> _TASK DIRECTIONS_
The lines that make up this material should each be returned exactly.
▽
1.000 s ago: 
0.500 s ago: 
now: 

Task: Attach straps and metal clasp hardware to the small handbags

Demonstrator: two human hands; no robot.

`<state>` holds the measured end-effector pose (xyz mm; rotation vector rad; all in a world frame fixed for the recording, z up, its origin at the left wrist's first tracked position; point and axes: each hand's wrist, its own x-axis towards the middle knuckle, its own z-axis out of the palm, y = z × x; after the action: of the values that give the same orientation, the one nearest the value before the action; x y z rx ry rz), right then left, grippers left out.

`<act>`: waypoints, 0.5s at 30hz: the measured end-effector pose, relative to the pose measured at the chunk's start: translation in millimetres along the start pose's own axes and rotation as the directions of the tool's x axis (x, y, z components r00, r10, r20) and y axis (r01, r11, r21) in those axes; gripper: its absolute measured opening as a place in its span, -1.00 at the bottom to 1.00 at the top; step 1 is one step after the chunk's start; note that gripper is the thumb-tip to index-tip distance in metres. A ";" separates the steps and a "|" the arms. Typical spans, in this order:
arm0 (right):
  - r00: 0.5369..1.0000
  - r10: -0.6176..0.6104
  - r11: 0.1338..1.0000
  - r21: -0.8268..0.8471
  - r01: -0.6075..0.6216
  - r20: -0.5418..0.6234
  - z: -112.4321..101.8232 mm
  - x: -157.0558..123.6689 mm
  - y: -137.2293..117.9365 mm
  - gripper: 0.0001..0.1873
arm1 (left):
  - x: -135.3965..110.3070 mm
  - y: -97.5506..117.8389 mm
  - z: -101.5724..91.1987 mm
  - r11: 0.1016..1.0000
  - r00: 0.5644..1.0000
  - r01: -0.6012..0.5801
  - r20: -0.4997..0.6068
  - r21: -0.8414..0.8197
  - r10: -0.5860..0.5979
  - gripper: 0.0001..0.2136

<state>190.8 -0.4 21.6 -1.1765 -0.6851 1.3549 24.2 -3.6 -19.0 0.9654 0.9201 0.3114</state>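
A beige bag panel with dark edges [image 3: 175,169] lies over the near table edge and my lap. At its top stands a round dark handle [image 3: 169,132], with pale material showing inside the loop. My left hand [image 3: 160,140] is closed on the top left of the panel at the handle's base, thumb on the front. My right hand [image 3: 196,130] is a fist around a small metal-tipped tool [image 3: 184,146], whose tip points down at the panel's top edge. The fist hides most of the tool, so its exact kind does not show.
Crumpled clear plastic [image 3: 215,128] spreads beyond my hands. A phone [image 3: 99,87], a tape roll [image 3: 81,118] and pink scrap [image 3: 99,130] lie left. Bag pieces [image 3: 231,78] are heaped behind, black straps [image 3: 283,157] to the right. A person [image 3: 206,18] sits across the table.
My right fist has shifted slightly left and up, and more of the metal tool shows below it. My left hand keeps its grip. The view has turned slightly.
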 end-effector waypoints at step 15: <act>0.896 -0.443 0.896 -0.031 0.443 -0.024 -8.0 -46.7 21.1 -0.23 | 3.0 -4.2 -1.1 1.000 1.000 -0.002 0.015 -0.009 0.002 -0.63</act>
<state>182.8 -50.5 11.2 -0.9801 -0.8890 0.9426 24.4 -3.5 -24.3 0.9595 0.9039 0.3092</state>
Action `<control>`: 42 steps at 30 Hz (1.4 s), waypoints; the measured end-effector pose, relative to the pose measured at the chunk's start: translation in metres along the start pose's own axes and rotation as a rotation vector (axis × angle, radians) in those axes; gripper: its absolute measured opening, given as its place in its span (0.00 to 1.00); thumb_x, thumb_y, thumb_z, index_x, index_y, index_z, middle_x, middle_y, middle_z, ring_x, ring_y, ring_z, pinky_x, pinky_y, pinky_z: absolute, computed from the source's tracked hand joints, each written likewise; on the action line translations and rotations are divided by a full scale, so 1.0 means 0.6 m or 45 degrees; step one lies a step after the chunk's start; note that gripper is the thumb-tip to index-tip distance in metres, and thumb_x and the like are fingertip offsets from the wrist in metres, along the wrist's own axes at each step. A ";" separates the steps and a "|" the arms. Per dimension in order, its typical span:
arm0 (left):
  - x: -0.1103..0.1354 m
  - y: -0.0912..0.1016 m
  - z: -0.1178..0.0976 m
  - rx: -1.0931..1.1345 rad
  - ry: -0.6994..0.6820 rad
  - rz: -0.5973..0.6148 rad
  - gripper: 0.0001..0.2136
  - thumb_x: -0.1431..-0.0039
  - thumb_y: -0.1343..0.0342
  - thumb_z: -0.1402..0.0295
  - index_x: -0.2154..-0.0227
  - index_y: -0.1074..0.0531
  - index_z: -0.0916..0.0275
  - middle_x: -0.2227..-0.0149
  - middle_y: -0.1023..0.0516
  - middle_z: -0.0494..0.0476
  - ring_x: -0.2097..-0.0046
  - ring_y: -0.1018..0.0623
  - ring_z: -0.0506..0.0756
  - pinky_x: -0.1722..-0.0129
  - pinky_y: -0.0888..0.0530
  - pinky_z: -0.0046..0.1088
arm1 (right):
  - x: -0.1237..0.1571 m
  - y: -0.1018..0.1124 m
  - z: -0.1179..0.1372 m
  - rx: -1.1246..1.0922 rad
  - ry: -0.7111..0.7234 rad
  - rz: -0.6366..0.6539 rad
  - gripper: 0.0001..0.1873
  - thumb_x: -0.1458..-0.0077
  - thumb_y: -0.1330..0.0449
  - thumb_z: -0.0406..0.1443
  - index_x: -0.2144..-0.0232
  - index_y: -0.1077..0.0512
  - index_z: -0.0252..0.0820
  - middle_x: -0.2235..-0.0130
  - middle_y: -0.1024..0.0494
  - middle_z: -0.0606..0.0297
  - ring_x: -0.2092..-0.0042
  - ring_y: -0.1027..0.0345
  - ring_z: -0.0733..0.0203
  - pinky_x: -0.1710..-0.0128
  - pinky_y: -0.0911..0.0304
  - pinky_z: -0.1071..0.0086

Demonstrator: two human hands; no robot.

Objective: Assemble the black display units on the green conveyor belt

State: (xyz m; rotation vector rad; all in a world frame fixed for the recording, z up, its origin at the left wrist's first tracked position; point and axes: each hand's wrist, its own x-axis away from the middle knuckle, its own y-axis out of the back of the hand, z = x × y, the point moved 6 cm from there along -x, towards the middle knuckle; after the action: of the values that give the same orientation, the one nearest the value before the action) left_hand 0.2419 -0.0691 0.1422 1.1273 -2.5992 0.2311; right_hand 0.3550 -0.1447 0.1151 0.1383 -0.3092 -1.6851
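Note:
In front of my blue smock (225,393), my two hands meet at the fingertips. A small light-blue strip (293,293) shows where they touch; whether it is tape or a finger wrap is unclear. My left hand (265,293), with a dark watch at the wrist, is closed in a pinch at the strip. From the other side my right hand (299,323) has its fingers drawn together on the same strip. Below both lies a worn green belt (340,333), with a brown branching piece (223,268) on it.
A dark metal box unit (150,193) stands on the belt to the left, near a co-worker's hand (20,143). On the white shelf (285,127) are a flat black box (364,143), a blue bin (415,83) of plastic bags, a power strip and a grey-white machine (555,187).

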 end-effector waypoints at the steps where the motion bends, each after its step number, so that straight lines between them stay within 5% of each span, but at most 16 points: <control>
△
> _REPLY TO THE EXERCISE_
1.000 s ago: 
0.500 s ago: 
now: 

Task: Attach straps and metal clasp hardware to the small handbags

Demonstrator: two human hands; no robot.

`<state>` holds the measured end-effector pose (xyz mm; rotation vector rad; all in a world frame fixed for the recording, z up, its origin at the left wrist's first tracked position; point and axes: each hand's wrist, its own x-axis towards the middle knuckle, its own z-axis out of the palm, y = z × x; after the action: of the values that give the same orientation, the one nearest the value before the action; x y z rx ry rz), right then left, grippers left out.

`<act>`: waypoints, 0.5s at 30hz: the measured end-effector pose, relative to the pose measured at the chunk's start: translation in millimetres along the start pose's own axes and rotation as the directions of the tool's x axis (x, y, z components r00, r10, r20) and y axis (r01, r11, r21) in those axes; gripper: its absolute measured opening as a place in its span, -1.00 at the bottom to 1.00 at the top; step 1 is one step after the chunk's start; note that gripper is the thumb-tip to index-tip distance in metres. A ";" separates the steps and a "|" the arms. Typical spans, in this order:
arm0 (right):
  - r00: 0.5369..1.0000
  - r10: -0.6176..0.6104
  - r11: 0.1338..1.0000
  - r21: -0.8268..0.8471
  - r01: -0.6075..0.6216
  - r20: -0.5418..0.6234
  - z: -112.4321..101.8232 mm
  - x: -157.0558..123.6689 mm
  - y: -137.2293..117.9365 mm
  - gripper: 0.0001..0.1873
arm1 (left):
  - x: -135.3965..110.3070 mm
  - y: -97.5506..117.8389 mm
  - z: -101.5724..91.1987 mm
  - r11: 0.1016..1.0000
  - r00: 0.5644..1.0000
  - r01: -0.6012..0.5801
  - r20: -0.4997..0.6068
  - r21: -0.8414..0.8197
  - r10: -0.5860..0.5979
  - gripper: 0.0001..0.2136

<state>190.8 -0.4 21.6 -1.1765 -0.6851 1.3549 24.2 -3.6 -19.0 0.9654 0.9201 0.3114</state>
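A beige bag panel with dark edges [image 3: 175,169] lies over the near table edge and my lap. At its top stands a round dark handle [image 3: 169,132], with pale material showing inside the loop. My left hand [image 3: 160,140] is closed on the top left of the panel at the handle's base, thumb on the front. My right hand [image 3: 196,130] is a fist around a small metal-tipped tool [image 3: 184,146], whose tip points down at the panel's top edge. The fist hides most of the tool, so its exact kind does not show.
Crumpled clear plastic [image 3: 215,128] spreads beyond my hands. A phone [image 3: 99,87], a tape roll [image 3: 81,118] and pink scrap [image 3: 99,130] lie left. Bag pieces [image 3: 231,78] are heaped behind, black straps [image 3: 283,157] to the right. A person [image 3: 206,18] sits across the table.
My right fist has shifted slightly left and up, and more of the metal tool shows below it. My left hand keeps its grip. The view has turned slightly.
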 end-effector waypoints at step 15: <act>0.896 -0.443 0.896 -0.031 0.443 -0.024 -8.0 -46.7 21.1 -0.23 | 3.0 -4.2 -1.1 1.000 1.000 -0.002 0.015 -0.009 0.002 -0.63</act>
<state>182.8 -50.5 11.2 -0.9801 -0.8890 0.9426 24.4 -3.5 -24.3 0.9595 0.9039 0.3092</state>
Action `<control>`: 42 steps at 30 Hz (1.4 s), waypoints; the measured end-effector pose, relative to the pose measured at the chunk's start: translation in metres along the start pose's own axes and rotation as a rotation vector (axis × angle, radians) in those axes; gripper: its absolute measured opening, given as its place in its span (0.00 to 1.00); thumb_x, thumb_y, thumb_z, index_x, index_y, index_z, middle_x, middle_y, middle_z, ring_x, ring_y, ring_z, pinky_x, pinky_y, pinky_z: absolute, computed from the source's tracked hand joints, each written likewise; on the action line translations and rotations are divided by a full scale, so 1.0 means 0.6 m or 45 degrees; step one lies a step after the chunk's start; note that gripper is the thumb-tip to index-tip distance in metres, and thumb_x and the like are fingertip offsets from the wrist in metres, along the wrist's own axes at each step. A ";" separates the steps and a "|" the arms. Per dimension in order, its typical span:
arm0 (left):
  - x: -0.1103..0.1354 m
  - y: -0.0912..0.1016 m
  - z: -0.1178..0.0976 m
  - rx: -1.0931..1.1345 rad
  - ry: -0.6994..0.6820 rad
  - rz: -0.5973..0.6148 rad
  - gripper: 0.0001..0.2136
  - thumb_x: -0.1431..-0.0039
  - thumb_y: -0.1343..0.0342
  - thumb_z: -0.1402..0.0295
  - index_x: -0.2154..-0.0227
  - index_y: -0.1074..0.0531
  - index_z: -0.0916..0.0275
  - middle_x: -0.2227..-0.0149
  - middle_y: -0.1023..0.0516
  - middle_z: -0.0494..0.0476
  - ring_x: -0.2097..-0.0046
  - ring_y: -0.1018..0.0623
  - ring_z: -0.0506..0.0756
  - pinky_x: -0.1722..-0.0129
  - pinky_y: -0.0888..0.0530
  - pinky_z: -0.0046..0.1088
arm1 (right):
  - x: -0.1237..0.1571 m
  - y: -0.1018..0.1124 m
  - z: -0.1179..0.1372 m
  - rx: -1.1246..1.0922 rad
  - ry: -0.7111..0.7234 rad
  - rz: -0.6366..0.6539 rad
  - gripper: 0.0001..0.1873
  - thumb_x: -0.1458..-0.0077
  - thumb_y: -0.1330..0.0449
  - thumb_z: -0.0406..0.1443
  - index_x: -0.2144..-0.0232
  - index_y: -0.1077..0.0512
  - index_z: -0.0252..0.0820
  - middle_x: -0.2235..-0.0130
  - middle_y: -0.1024..0.0494
  - middle_z: -0.0606..0.0297
  - ring_x: -0.2092..-0.0042
  - ring_y: -0.1027..0.0345
  - ring_z: -0.0733..0.0203
  - pinky_x: -0.1710..-0.0128
  - pinky_y: -0.0911..0.0304
  - pinky_z: -0.1071..0.0086

Demonstrator: two human hands; no robot.

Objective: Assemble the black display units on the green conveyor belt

State: (xyz m; rotation vector rad; all in a world frame fixed for the recording, z up, its origin at the left wrist's first tracked position; point and axes: each hand's wrist, its own x-axis away from the middle knuckle, its own y-axis out of the back of the hand, z = x × y, the point moved 6 cm from there along -x, towards the middle knuckle; after the action: of the values that give the same orientation, the one nearest the value before the action) left_hand 0.2419 -0.0691 0.1422 1.1273 -2.5992 0.2311; right_hand 0.3550 -0.1447 0.1151 0.1383 -0.3092 -1.6851
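Note:
In front of my blue smock (225,393), my two hands meet at the fingertips. A small light-blue strip (293,293) shows where they touch; whether it is tape or a finger wrap is unclear. My left hand (265,293), with a dark watch at the wrist, is closed in a pinch at the strip. From the other side my right hand (299,323) has its fingers drawn together on the same strip. Below both lies a worn green belt (340,333), with a brown branching piece (223,268) on it.
A dark metal box unit (150,193) stands on the belt to the left, near a co-worker's hand (20,143). On the white shelf (285,127) are a flat black box (364,143), a blue bin (415,83) of plastic bags, a power strip and a grey-white machine (555,187).
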
 end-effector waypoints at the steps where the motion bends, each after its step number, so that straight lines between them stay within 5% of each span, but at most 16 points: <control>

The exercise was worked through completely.